Durch die erst rund zwei Monate nach Verkündung erfolgte Urteilszustellung (ON 370, ON 1 S 1yyyy) wurde zwar die Anordnung des § 270 Abs 1 StPO, aber mit Blick auf den Aktenumfang (damals acht Aktenbände), die siebzehn Tatvorwürfe enthaltende Anklageschrift (ON 240), die Komplexität der Sache, die vier Verhandlungstage in Anspruch nehmende Hauptverhandlung (ON 326, 370) und die 90 Seiten umfassende Urteilsschrift (ON 371) nicht das Beschleunigungsgebot verletzt.

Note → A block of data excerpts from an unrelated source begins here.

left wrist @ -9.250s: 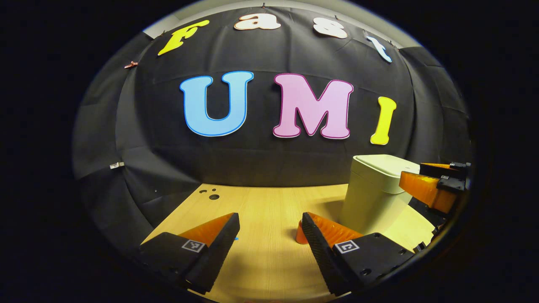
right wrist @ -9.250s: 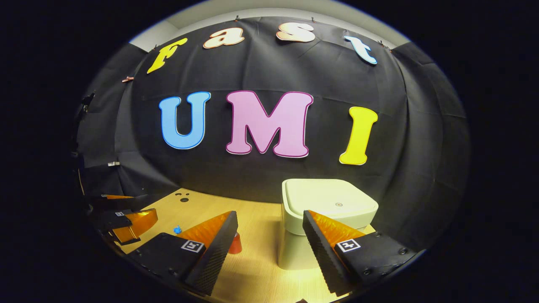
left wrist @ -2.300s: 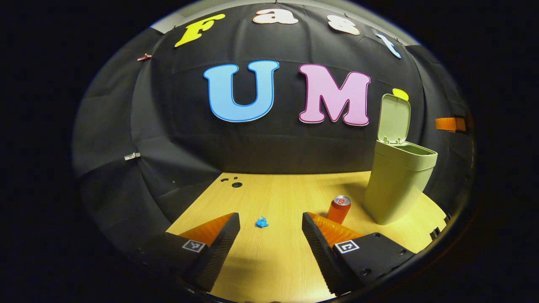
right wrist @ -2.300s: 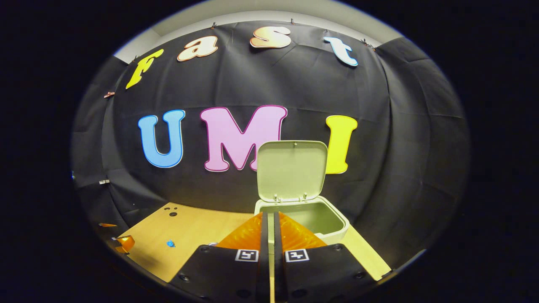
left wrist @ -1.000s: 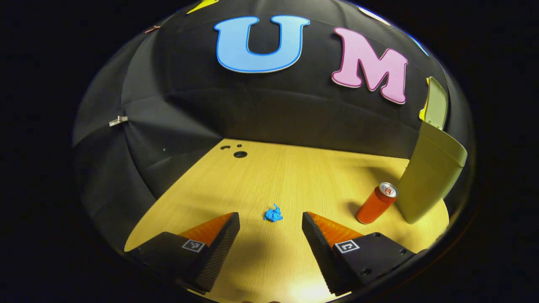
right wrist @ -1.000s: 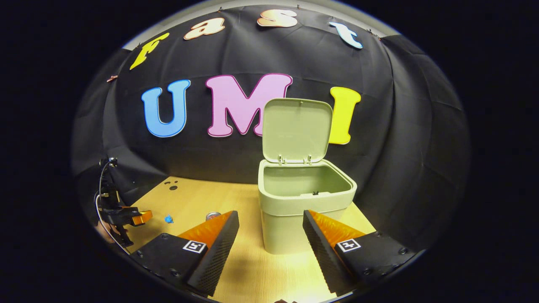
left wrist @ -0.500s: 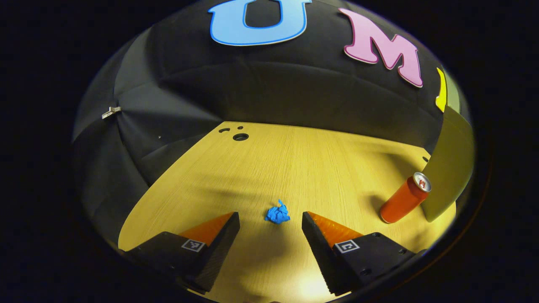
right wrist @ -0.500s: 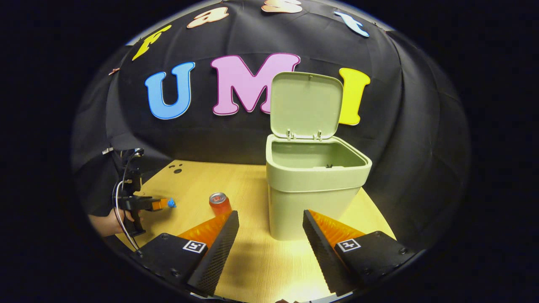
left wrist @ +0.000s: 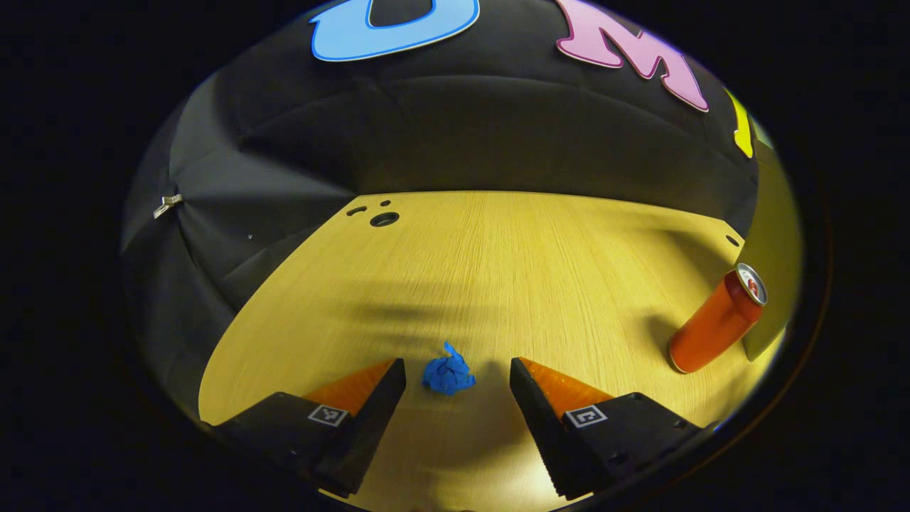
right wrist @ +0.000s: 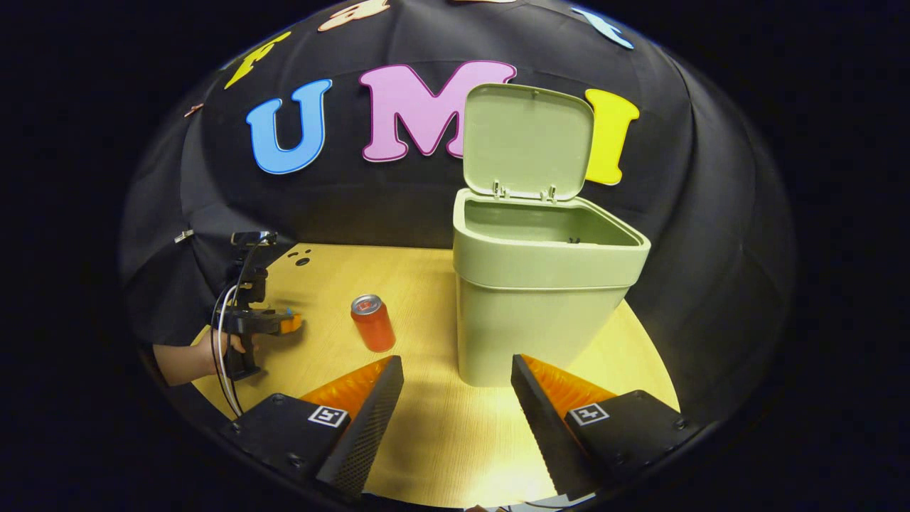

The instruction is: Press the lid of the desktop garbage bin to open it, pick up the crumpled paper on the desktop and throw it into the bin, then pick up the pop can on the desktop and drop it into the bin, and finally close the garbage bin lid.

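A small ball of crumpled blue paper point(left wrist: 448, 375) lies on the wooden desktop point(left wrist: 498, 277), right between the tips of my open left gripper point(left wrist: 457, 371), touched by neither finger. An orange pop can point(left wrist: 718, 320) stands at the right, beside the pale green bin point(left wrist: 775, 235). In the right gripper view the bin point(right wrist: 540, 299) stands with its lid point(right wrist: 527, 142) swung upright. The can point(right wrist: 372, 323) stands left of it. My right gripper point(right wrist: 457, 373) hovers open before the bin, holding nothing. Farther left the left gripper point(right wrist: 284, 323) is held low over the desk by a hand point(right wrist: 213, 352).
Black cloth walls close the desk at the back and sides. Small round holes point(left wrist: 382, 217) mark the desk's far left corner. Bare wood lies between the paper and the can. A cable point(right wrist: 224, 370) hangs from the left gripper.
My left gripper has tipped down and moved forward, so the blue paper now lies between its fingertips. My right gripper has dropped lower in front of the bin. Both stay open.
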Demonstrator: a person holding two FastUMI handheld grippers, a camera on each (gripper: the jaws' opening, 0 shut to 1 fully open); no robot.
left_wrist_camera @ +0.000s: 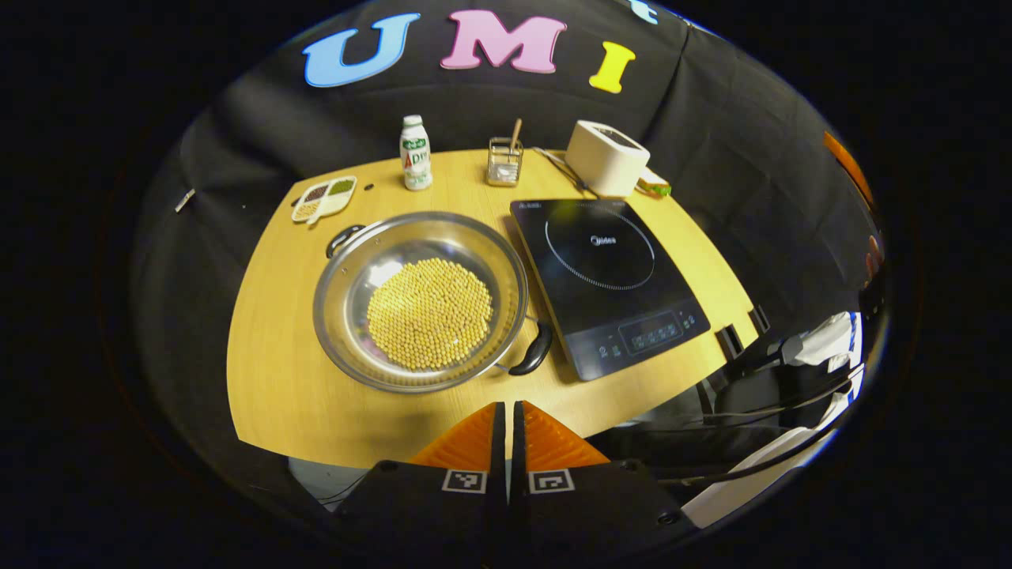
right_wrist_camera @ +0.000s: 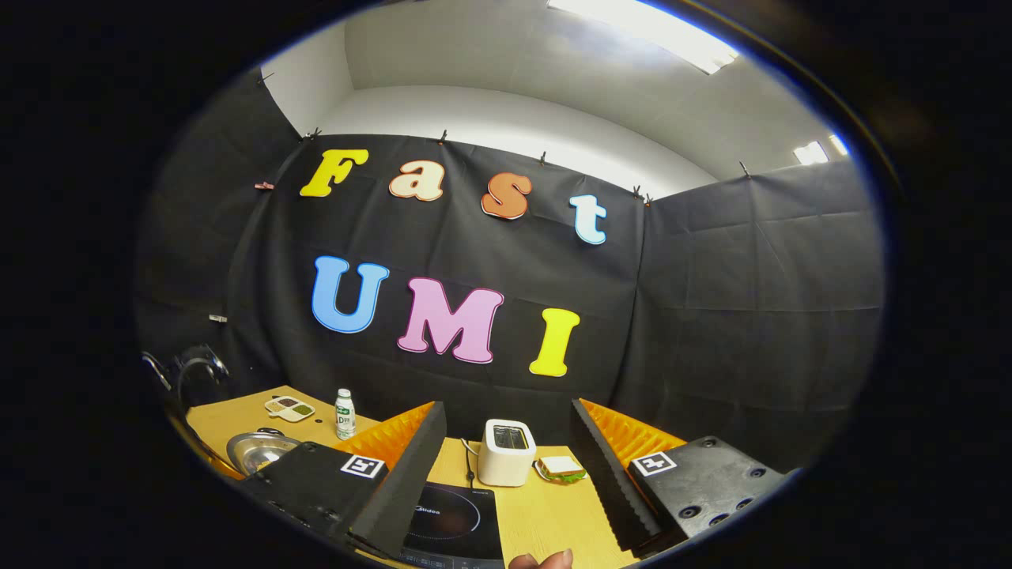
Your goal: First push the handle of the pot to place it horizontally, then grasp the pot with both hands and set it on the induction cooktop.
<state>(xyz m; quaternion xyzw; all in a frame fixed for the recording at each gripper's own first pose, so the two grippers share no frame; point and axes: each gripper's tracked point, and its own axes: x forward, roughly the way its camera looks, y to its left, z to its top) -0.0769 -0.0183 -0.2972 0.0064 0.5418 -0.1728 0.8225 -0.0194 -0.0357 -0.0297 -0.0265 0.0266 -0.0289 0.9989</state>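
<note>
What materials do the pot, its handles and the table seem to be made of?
Pot: probably stainless steel, since its silvery rim shines and reflects light. Its handles: dark and glossy, likely plastic, though coated metal is possible. Table: light wood or wood-look laminate, with a faint grain and matte finish.

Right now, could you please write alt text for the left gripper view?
A steel pot of yellow beans sits on a wooden table, its handles lying diagonally, beside a black induction cooktop. The left tool hovers shut at the near edge; a bottle and toaster stand behind.

Silver pot (left_wrist_camera: 348, 276) of yellow beans (left_wrist_camera: 429, 314), black cooktop (left_wrist_camera: 609, 276), white toaster (left_wrist_camera: 606, 156).
</note>
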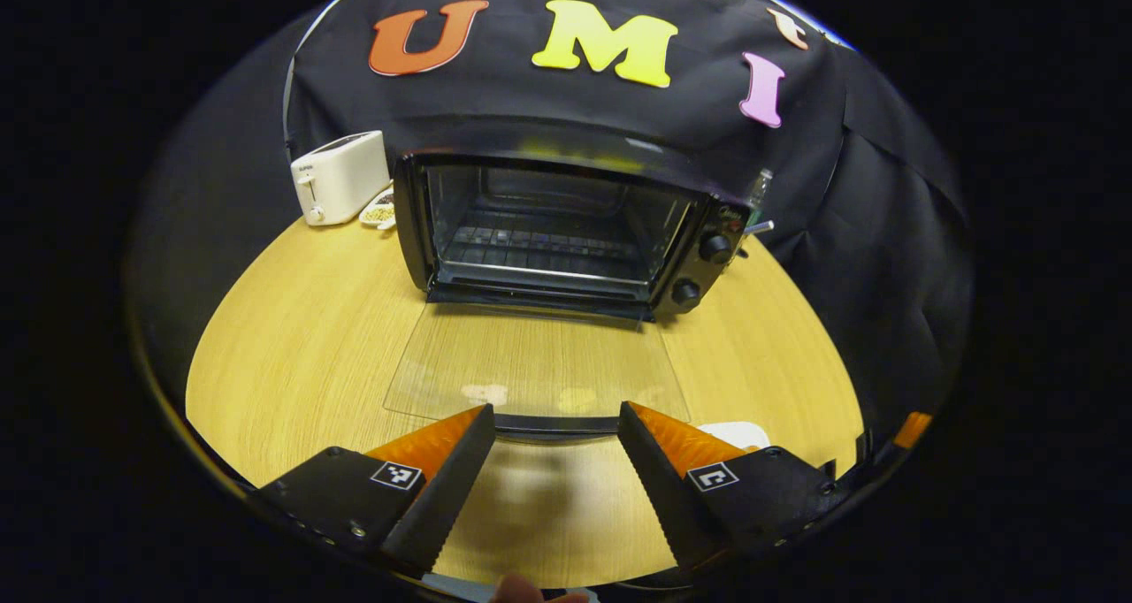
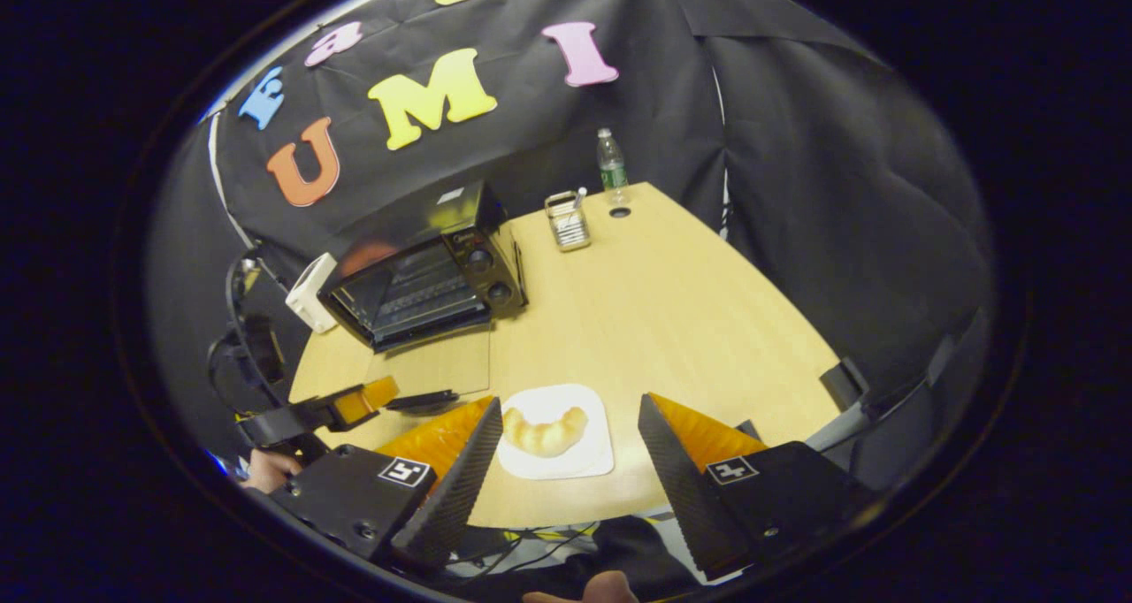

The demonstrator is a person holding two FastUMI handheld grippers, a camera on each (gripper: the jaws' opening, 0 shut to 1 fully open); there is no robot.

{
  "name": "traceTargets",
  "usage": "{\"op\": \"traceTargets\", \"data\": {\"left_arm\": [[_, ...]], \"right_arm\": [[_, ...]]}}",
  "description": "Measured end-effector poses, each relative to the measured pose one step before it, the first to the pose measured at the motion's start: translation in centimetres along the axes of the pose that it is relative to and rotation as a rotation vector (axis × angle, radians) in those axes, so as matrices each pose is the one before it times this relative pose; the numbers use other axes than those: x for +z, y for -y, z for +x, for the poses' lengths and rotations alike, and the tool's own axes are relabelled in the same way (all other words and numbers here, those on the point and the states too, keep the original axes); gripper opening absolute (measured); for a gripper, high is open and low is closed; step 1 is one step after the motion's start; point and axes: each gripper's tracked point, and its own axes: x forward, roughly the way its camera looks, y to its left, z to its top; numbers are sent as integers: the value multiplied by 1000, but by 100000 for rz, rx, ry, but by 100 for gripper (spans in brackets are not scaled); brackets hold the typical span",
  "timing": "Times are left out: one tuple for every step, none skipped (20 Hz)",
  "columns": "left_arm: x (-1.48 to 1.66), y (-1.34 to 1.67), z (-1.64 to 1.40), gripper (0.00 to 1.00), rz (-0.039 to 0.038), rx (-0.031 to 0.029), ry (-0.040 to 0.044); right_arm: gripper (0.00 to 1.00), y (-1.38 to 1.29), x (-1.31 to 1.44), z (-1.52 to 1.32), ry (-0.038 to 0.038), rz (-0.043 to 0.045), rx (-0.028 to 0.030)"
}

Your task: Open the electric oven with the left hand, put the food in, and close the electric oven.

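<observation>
Right gripper: fingers spread wide, holding nothing, poised above the white plate at the near edge of the tabletop. The croissant lies on that plate, untouched, between the two fingers in the right gripper view.

Left gripper: fingers also wide apart and empty, positioned just short of the handle on the lowered glass door.

The door lies flat, fully folded down over the tabletop. Behind it, the electric oven stands toward the far left corner, cavity exposed, wire rack bare.

Step in hand, as judged: opening is complete; loading has not begun. The next move calls for lowering the right gripper around the croissant, closing gently on its soft crust, then carrying it over the door onto the rack.
</observation>
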Motion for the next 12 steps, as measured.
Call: {"op": "traceTargets", "data": {"left_arm": [[848,15,-1321,93,-331,-282,3066],[823,-138,-1278,93,-236,99,3009],[684,-254,-1287,93,-10,373,2477],[643,-298,-1236,93,164,720,2163],[545,-243,-1275,93,-6,507,1802],[600,-122,-1107,93,-346,-155,1648],[485,-54,-852,94,-628,103,1419],[405,-155,-919,94,-332,351,1012],[253,-365,-646,94,-224,802,654],[250,-184,-474,94,-310,977,583],[88,-240,-423,94,-571,1318,419],[161,-299,-174,94,-752,1366,121]], "right_arm": [[96,-301,-808,884,-3137,1053,1016],[96,-584,-935,851,-2683,963,1496],[96,-570,-933,898,-2748,824,1441],[95,-293,-1041,989,-3194,964,849],[95,-181,-925,1141,-3785,1533,203],[95,-332,-730,1295,-3092,1995,1160],[94,20,-569,1079,-3206,1916,-67],[92,114,-482,937,-2740,1833,220],[91,-6,-123,884,-2134,1645,585],[90,-53,-48,854,-1893,1149,27],[89,98,-26,797,-1639,1149,-225],[87,209,172,870,-1430,1005,-880]]}}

Die Beschwerdeansicht, bei der Beurteilung der Verhältnismäßigkeit der Untersuchungshaft sei nur ein Teil der dem Schuldspruch zu Grunde liegenden Tatvorwürfe zu berücksichtigen, argumentiert nicht aus dem Gesetz. § 173 Abs 1 zweiter Satz StPO stellt nämlich allein auf die Relation der Haftdauer zur Bedeutung der Sache sowie zu der zu erwartenden Strafe ab. Beurteilungsbasis dieser beiden Kriterien ist nach der Systematik der Bestimmungen über die Untersuchungshaft die - entsprechend qualifizierte - Verdachtslage (§§ 173 Abs 1 erster Satz, 174 Abs 1 erster und zweiter Satz, Abs 3 Z 2 und Z 4, 177 Abs 2 StPO). In concreto wird diese - wie bereits dargelegt - durch den (noch nicht rechtskräftigen) Schuldspruch determiniert. Hievon ausgehend steht aber die im Zeitpunkt der angefochtenen Entscheidung rund dreizehn Monate dauernde Untersuchungshaft weder zur Bedeutung der Sache noch zu der zu erwartenden Strafe (vgl auch die vom Schöffengericht ausgesprochene Sanktion) außer Verhältnis. Da die behauptete Grundrechtsverletzung somit nicht vorliegt, war die Beschwerde ohne Kostenzuspruch (§ 8 GRBG) abzuweisen.